Etkin argued that the email between him and his wife was confidential because he did “not intend to waive any marital communications privilege by using his work computer.” U.S. v. Etkin, supra. He claimed he was never “verbally advised” that his use of the computer was subject to monitoring and argued that the government had not shown that the NYSP actually monitored his email. And, finally, he claimed “never to have read the computer notices,” which, he claimed, made “them ineffective as a means of rebutting the presumption that the email . . . was confidential.” U.S. v. Etkin, supra.

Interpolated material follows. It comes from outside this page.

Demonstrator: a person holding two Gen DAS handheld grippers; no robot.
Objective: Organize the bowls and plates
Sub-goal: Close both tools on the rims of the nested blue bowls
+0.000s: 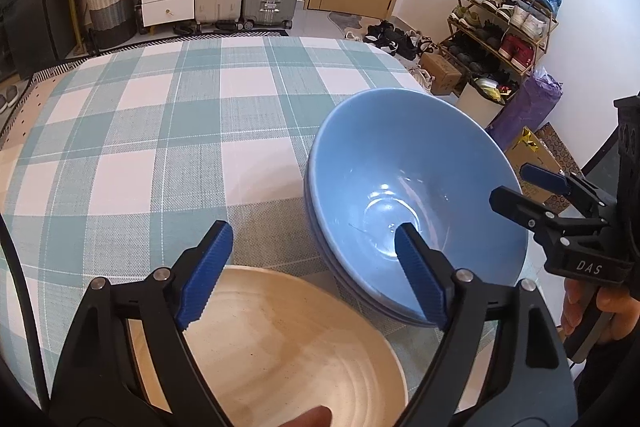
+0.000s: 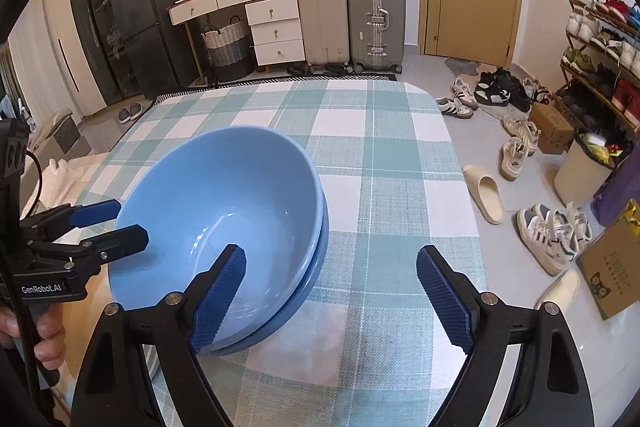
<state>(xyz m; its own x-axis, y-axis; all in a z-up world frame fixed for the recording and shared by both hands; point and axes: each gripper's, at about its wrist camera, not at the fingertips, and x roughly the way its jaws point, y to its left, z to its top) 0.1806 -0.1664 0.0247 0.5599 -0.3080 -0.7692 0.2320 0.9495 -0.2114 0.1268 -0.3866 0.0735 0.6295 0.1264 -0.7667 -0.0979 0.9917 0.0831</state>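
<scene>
Stacked blue bowls sit nested on the checked table; they also show in the right wrist view. A cream plate lies near me, left of the bowls. My left gripper is open and empty, above the plate's far edge, its right finger over the bowls' near rim. My right gripper is open and empty at the bowls' right side, its left finger over the rim. It also shows in the left wrist view, and the left gripper shows in the right wrist view.
The table has a teal and white checked cloth. Suitcases, white drawers and a woven basket stand behind it. A shoe rack, boxes and loose shoes are on the floor to the right.
</scene>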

He lost. The court first cited a string of cases which have held that “employees do not have a reasonable expectation of privacy in the contents of their work computers when their employers communicate to them via a flash-screen warning a policy under which the employer may monitor or inspect the computers at any time.” U.S. v. Etkin, supra. It then held that the dispositive issue was whether the notices that
appeared each time Defendant logged onto his work computer sufficiently notified [him] that any email he sent to his wife from that computer might be read by a third party. The Court finds . . . that it did. Defendant's claim that he actually did believe that the March 13, 2007 email to his wife would remain confidential therefore is entirely unreasonable. Accordingly, the Court holds that the email communication at issue is not subject to the marital communications privilege because it was not a confidential communication.
U.S. v. Etkin, supra.

Interestingly, this is really the only case I can find that directly deals with marital privilege and emails. There is a civil case – Sims v. Lakeside School, 2007 WL 2745367 (U.S. District Court – Western District of Washington 2007) – that “web-based e-mails sent and received” by the plaintiff were encompassed by the marital confidences privilege.

I could, though, see the government arguing, in a criminal case, that the privilege does not apply because even web-based email services have the ability to, and apparently do, read emails at least on occasion. It will be interesting to see how this issue develops.